● **Problem details**
All of the data below is to be printed again exactly.
****************************************
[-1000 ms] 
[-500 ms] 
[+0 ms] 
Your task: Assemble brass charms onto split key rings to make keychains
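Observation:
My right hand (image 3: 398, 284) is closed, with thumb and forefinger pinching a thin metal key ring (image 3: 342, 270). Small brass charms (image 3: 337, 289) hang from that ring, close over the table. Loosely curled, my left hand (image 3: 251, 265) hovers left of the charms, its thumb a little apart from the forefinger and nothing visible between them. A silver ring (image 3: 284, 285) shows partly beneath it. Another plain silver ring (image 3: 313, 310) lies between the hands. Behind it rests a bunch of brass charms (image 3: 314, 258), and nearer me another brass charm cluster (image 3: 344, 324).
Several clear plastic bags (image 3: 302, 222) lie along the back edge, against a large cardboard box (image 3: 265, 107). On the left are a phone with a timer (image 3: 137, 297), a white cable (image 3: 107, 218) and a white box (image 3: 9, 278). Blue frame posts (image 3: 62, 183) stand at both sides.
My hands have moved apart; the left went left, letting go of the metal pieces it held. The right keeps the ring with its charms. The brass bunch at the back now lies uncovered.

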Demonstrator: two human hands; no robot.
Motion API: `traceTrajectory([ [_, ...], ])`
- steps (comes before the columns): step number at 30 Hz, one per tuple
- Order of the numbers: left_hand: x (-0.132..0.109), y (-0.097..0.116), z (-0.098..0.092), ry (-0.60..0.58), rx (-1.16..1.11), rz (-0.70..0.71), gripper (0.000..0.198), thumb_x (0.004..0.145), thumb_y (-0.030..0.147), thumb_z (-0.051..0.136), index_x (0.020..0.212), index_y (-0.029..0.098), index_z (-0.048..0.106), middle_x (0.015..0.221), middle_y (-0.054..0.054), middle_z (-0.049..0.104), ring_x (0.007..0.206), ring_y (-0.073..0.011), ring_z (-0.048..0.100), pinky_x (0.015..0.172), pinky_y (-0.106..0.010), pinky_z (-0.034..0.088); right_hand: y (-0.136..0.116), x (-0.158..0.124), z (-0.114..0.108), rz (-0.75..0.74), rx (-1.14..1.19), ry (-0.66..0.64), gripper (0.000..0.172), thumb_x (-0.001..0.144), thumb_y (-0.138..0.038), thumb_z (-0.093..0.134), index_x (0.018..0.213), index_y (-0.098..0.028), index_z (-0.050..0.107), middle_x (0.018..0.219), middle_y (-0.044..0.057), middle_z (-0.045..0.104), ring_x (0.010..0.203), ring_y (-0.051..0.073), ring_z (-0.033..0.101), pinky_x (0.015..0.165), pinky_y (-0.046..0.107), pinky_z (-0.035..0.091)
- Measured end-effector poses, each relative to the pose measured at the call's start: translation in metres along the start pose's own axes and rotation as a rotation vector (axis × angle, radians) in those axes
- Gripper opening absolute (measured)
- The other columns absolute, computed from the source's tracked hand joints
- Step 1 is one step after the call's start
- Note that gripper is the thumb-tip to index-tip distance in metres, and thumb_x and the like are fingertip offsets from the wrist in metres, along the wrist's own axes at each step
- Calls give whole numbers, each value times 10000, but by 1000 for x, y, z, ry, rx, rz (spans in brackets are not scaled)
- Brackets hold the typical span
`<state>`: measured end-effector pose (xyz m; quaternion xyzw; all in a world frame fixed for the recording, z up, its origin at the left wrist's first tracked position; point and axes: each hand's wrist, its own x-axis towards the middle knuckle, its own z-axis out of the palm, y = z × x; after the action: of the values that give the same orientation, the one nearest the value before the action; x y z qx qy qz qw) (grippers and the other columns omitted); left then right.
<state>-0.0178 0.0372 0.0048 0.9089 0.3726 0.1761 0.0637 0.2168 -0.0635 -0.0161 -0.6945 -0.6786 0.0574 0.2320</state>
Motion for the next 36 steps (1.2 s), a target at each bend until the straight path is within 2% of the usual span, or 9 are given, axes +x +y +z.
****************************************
● **Answer to this task**
[-1000 ms] 
[-500 ms] 
[+0 ms] 
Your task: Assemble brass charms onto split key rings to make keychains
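Observation:
My right hand (image 3: 398, 284) is closed, with thumb and forefinger pinching a thin metal key ring (image 3: 342, 270). Small brass charms (image 3: 337, 289) hang from that ring, close over the table. Loosely curled, my left hand (image 3: 251, 265) hovers left of the charms, its thumb a little apart from the forefinger and nothing visible between them. A silver ring (image 3: 284, 285) shows partly beneath it. Another plain silver ring (image 3: 313, 310) lies between the hands. Behind it rests a bunch of brass charms (image 3: 314, 258), and nearer me another brass charm cluster (image 3: 344, 324).
Several clear plastic bags (image 3: 302, 222) lie along the back edge, against a large cardboard box (image 3: 265, 107). On the left are a phone with a timer (image 3: 137, 297), a white cable (image 3: 107, 218) and a white box (image 3: 9, 278). Blue frame posts (image 3: 62, 183) stand at both sides.
My hands have moved apart; the left went left, letting go of the metal pieces it held. The right keeps the ring with its charms. The brass bunch at the back now lies uncovered.
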
Demonstrator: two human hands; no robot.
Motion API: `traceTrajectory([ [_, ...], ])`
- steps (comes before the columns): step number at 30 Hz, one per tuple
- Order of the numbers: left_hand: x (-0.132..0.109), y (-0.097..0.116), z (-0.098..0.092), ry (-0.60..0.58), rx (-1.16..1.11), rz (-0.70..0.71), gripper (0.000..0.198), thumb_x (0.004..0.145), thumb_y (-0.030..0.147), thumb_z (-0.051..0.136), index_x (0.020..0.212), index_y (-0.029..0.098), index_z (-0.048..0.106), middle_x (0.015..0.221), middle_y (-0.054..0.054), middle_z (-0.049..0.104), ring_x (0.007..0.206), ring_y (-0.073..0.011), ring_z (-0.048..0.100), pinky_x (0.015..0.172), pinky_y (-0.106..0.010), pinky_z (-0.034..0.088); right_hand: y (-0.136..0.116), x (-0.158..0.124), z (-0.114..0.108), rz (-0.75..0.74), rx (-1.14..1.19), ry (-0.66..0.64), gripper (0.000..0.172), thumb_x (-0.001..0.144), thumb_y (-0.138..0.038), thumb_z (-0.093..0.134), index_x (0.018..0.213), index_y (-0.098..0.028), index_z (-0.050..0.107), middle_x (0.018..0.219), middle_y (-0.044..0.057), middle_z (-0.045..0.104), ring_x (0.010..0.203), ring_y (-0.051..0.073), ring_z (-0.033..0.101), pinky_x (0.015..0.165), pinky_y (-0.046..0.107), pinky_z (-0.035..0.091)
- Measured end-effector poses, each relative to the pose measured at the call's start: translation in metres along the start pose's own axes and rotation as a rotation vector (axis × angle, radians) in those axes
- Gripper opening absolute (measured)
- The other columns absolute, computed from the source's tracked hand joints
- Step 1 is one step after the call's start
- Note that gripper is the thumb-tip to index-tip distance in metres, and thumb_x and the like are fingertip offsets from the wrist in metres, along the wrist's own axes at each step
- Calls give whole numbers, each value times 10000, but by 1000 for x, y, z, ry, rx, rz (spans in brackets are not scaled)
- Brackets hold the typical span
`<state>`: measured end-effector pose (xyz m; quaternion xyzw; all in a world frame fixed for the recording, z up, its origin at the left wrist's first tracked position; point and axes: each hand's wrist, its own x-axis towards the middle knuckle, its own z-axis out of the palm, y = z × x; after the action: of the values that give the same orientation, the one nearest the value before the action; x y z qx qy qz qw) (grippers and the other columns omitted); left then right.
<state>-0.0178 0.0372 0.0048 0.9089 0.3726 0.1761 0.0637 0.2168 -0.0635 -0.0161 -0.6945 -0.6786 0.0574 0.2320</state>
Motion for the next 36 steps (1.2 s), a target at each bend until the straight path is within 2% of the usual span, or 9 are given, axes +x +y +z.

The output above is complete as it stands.